Table of Contents
Renewing the Azure DevOps Service Connection key
You know that when something goes wrong, everything seems to go wrong? …Configuration issue is preventing authentication Azure DevOps…
I had one of those days last week.
We were in consultation and I knew there would be a rollout of a new customer. I got a call that the rollout was not working and that a secret had expired.
Original exception: AADSTS7000222: The provided client secret keys for app ‘***’ are expired.
I immediately assumed that this is a secret from an Azure AD application registration, but we do not use secrets, but certificates, so ‘what are you talking about?’ and yet the error message states that a secret has expired.
And then I see this message below:
Initializing Az module failed: There was an error with the service principal used for the deployment.
Wait a minute, we don’t do anything with the Azure module for the modern workplace? That’s what I thought anyway?
Let’s fix ‘The provided client secret keys for app ‘***’ are expired’
It doesn’t go wrong in the customer environment, but it goes wrong in your own Azure DevOps / Active Directory environment. For me at least…
We use a CI/CD pipeline in Azure DevOps for onboarding a new customer. To be able to use powerShell scripts in the pipeline you have several ‘Tasks’.
When you select the Azure PowerShell task you must choose an Azure Subscription.
The Azure Subscription is an Azure AD application registration in the backend.
So I assumed by default that this was a Managed Identity…
You can see this when editing a pipeline:

And after you implement it in the Yaml pipeline it looks like this:
- task: AzurePowerShell@5
inputs:
azureSubscription: 'XXXXXXXXX'
ScriptType: 'FilePath'
ScriptPath: 'C:\temp\test.ps1'
azurePowerShellVersion: 'LatestVersion'
pwsh: true
As you can see, the task is an AzurePowerShell@5 task and the Service Principal is listed as AzureSubscription, in my code this is XXXXX.
You may not see the PowerShell@5, but you are using another task that uses the AzureSubscription.
So search for AzureSubscription in your pipeline.
Now that we know this is the culprit, we can look for the AzureSubscription aka Service Principal in Azure DevOps.
Go to Project Settings > Service Connections and select the Service Connection you are using in the pipeline.

Click on manage Service Principal and refresh the secret with these steps.
Renewing is not enough.
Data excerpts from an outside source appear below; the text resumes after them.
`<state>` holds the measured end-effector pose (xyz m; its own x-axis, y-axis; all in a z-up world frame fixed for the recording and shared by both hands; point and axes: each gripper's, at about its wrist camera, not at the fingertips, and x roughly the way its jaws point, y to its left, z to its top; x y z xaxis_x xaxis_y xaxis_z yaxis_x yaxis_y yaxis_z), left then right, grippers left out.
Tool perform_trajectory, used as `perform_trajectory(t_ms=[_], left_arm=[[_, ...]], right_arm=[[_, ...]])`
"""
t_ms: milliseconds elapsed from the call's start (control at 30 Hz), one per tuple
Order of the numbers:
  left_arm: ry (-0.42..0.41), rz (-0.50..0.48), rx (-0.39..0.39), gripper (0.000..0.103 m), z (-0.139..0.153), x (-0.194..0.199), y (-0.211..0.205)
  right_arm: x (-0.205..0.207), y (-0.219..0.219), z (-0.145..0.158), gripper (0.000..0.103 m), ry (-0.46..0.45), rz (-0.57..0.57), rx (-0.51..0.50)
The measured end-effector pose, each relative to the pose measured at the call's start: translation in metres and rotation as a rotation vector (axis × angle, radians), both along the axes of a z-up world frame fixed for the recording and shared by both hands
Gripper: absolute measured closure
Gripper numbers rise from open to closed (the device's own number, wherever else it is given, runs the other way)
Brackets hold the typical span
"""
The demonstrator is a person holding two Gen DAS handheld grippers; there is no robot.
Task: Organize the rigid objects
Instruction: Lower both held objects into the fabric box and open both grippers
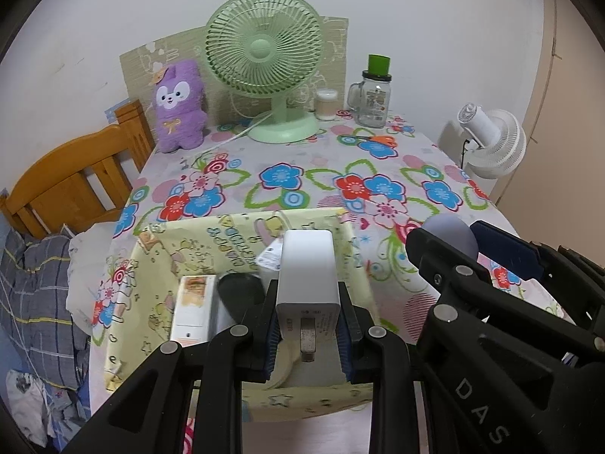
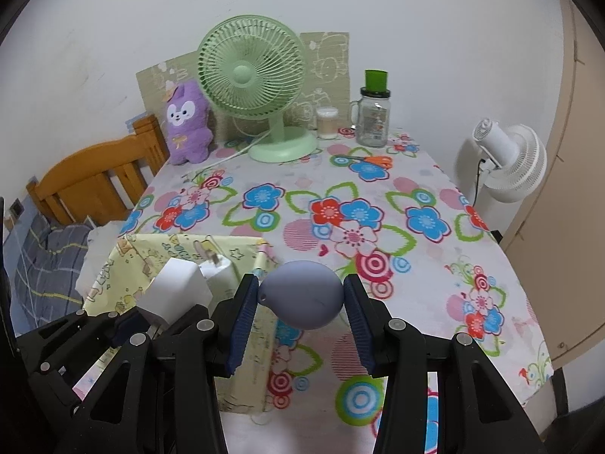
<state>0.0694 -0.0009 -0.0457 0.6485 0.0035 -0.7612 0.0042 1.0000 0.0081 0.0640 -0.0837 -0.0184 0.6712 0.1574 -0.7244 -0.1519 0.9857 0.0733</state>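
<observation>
Left tongs (image 1: pixel 308 325) we are pinching on the white plastic charger block (image 1: pixel 307 272), upright directly over the yellow fabric bin (image 1: pixel 242 227); right tongs (image 2: pixel 301 295), pinching the lilac egg-shaped ball (image 2: pixel 302 294), are hovering just right of it.

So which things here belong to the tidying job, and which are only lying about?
Job:
- white charger, in left claw
- purple egg-shaped object, in right claw
- yellow fabric box

Lying about:
- green fan
- plush toy
- glass jar
- scissors
</observation>
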Motion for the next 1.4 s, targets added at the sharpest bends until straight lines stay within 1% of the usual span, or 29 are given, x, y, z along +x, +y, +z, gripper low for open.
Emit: perform_trajectory(t_ms=[333, 733, 933, 1100, 1167, 1233, 1300, 1333, 1367, 1400], left_arm=[[0.015, 0.025, -0.005, 0.078, -0.008, 0.0, 0.03], [0.059, 0.048, -0.005, 0.078, -0.025, 0.004, 0.06], [0.082, 0.06, -0.012, 0.078, -0.034, 0.01, 0.07], [0.102, 0.062, -0.026, 0.078, -0.041, 0.014, 0.073], [0.106, 0.059, -0.031, 0.078, -0.042, 0.016, 0.073], [0.104, 0.055, -0.037, 0.078, -0.042, 0.018, 0.072], [0.105, 0.055, -0.044, 0.078, -0.043, 0.021, 0.071], [0.107, 0.054, -0.045, 0.078, -0.044, 0.023, 0.071], [0.11, 0.052, -0.043, 0.078, -0.045, 0.024, 0.07], [0.112, 0.05, -0.042, 0.078, -0.046, 0.025, 0.069]], right_arm=[[0.005, 0.03, -0.006, 0.053, 0.016, 0.04, -0.018], [0.014, 0.063, -0.024, 0.053, 0.071, 0.094, -0.022], [0.021, 0.074, -0.033, 0.052, 0.091, 0.112, -0.029], [0.027, 0.079, -0.038, 0.051, 0.102, 0.129, -0.054], [0.028, 0.08, -0.038, 0.047, 0.097, 0.133, -0.074], [0.028, 0.079, -0.035, 0.045, 0.072, 0.129, -0.089], [0.027, 0.077, -0.031, 0.037, 0.044, 0.113, -0.109], [0.026, 0.075, -0.028, 0.032, 0.023, 0.102, -0.124], [0.027, 0.074, -0.027, 0.029, 0.011, 0.094, -0.132], [0.028, 0.072, -0.026, 0.028, 0.007, 0.087, -0.138]])
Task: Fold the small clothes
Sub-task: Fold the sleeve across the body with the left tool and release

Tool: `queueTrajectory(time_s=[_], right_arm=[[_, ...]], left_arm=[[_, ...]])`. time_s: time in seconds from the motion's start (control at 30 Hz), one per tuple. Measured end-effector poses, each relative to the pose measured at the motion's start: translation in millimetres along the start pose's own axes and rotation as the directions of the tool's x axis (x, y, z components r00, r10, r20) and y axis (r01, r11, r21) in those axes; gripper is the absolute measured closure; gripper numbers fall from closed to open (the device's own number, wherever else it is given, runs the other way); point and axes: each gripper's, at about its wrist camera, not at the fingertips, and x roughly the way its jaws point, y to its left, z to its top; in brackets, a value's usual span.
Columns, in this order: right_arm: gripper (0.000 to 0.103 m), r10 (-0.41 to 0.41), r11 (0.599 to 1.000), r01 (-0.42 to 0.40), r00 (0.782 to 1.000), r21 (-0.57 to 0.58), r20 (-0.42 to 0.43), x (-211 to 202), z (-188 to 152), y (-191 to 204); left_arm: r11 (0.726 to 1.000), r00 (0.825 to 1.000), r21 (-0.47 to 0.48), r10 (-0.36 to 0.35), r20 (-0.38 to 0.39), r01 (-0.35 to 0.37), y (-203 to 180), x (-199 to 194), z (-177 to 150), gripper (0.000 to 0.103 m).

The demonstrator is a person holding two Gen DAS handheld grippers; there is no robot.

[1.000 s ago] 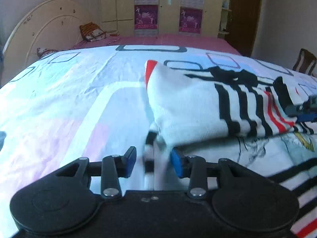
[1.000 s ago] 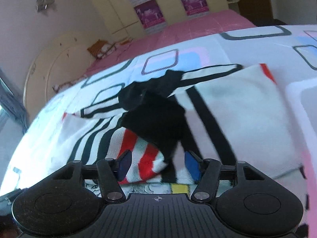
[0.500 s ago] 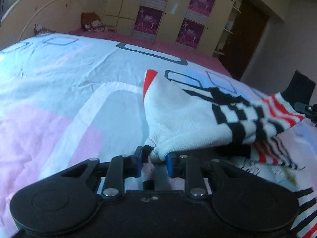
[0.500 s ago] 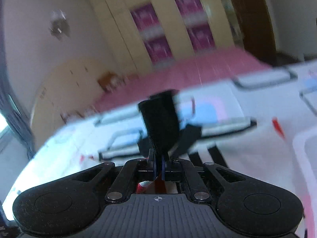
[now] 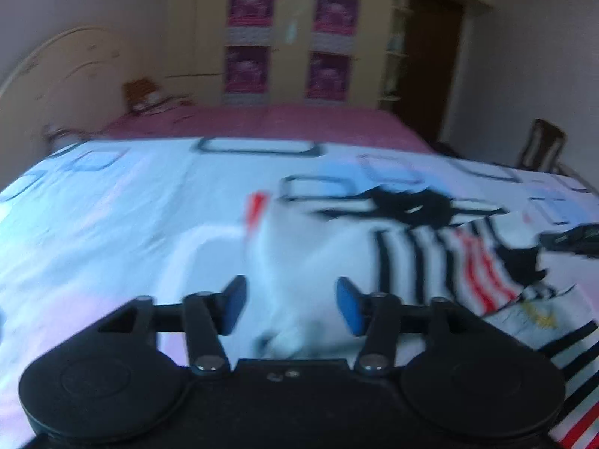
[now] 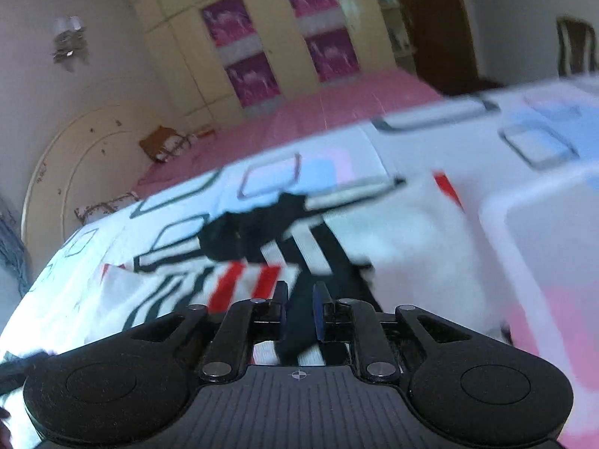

Also store the secret in the Service connection in Azure DevOps.
Click on Edit in the upper-right corner and update the Service principal key.

FIX: Configuration issue is preventing authentication Azure DevOps, ‘The provided client secret keys for app ‘***’ are expired’
I post the full error messages so that when people search for it they end up on my blog.
##[error]ClientSecretCredential authentication failed: A configuration issue is preventing authentication - check the error message from the server for details. You can modify the configuration in the application registration portal. See https://aka.ms/msal-net-invalid-client for details. Original exception: AADSTS7000222: The provided client secret keys for app '***' are expired. Visit the Azure portal to create new keys for your app: https://aka.ms/NewClientSecret, or consider using certificate credentials for added security: https://aka.ms/certCreds.
##[error]Initializing Az module failed: For troubleshooting, refer: https://aka.ms/azurepowershelltroubleshooting
##[error]There was an error with the service principal used for the deployment.